Monday, Jul. 27, 1953

Hands Across the Sea

BEYOND THIS PLACE (316 pp.)--A. J. Cronin--Little, Brown ($3.75).

When Ulsterman Paul Burgess asked his mother to show him his birth certificate, she only hemmed & hawed. When Paul persisted, she sagged at the knees, confessed that his real surname was Mathry and that his "dead" father was actually serving a life sentence for killing a prostitute. Paul was stunned: he remembered his pa as a jolly fellow who cut paper boats, not ladies' throats. Afire to clear the old man, Paul hotfooted it to the English industrial town of Wortley, the scene of the crime.

So begins A. J. Cronin's new novel, the Literary Guild selection for August, which might be described as a bull-headed attack on the British judicial system, except that bulls have hard heads and definite ideas while Beyond This Place is something of a two-headed calf.

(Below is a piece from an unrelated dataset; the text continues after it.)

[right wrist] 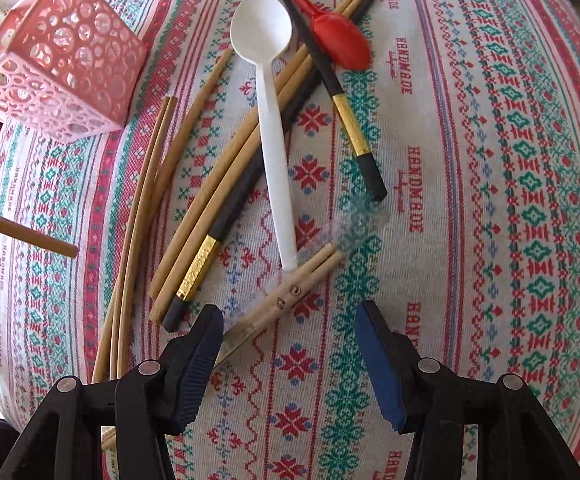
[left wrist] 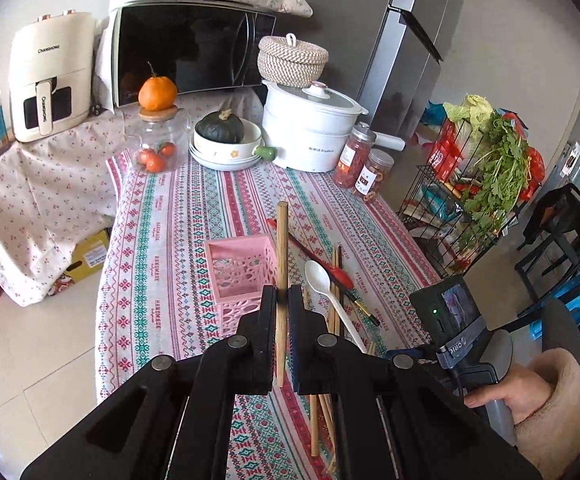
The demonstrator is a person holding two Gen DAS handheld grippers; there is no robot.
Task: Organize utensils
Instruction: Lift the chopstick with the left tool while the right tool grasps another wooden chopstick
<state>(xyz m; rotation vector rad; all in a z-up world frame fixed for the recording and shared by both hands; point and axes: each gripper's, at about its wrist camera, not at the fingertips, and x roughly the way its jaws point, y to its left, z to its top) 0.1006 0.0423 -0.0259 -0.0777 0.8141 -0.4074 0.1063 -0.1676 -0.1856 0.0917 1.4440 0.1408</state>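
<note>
Pink basket (left wrist: 239,270) beside loose chopsticks (right wrist: 226,168), glass jar (left wrist: 157,142) with tomatoes (left wrist: 153,158)

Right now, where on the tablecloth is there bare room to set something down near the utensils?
Bare cloth lies right of the black chopstick, toward the table edge, and between the pink basket and the plates. It is crowded from the basket across the white spoon to the red spoon.

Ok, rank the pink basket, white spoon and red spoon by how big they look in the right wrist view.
1. pink basket, though partly cut off at the frame edge
2. white spoon
3. red spoon, handle partly hidden under a black chopstick
</note>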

Author Cronin's British memories seem to have got confused by his 14 years of residence in the U.S., so that his book is like a game of baseball played by somebody who thinks it is cricket. The villain of the novel, Sir Matthew Sprott, prosecutor for the Crown, can be best described as a go-getting U.S. district attorney with a knighthood. Wortley's police chief is another odd case of hands across the sea, one of those blunt Britons of the old Prohibition gang-war days. As for Wortley's newspapermen, nothing like them has been seen in the North Country since The Front Page came to the local flickers.

Not surprisingly, Paul Mathry finds the Cronin blend of American ruthlessness and British hypocrisy a tough obstacle in the way of justice. No matter where he scoots, digging up new evidence to free his father, the cops and the judiciary are forever on his tail, eager to bury the nasty stuff again. But Ulster's Paul fights on with true U.S. idealism, until at last he proves that the murder was committed by a well-known Wortley philanthropist and that Sir Matthew Sprott got the conviction of father Mathry simply to feather his own nest.

The love interest of Beyond This Place is furnished by a girl of Swedish descent named Lena. The town of Wortley doesn't think much of Lena and her cool "northern freshness," but she is definitely a blonde of whom Minnesota would be proud.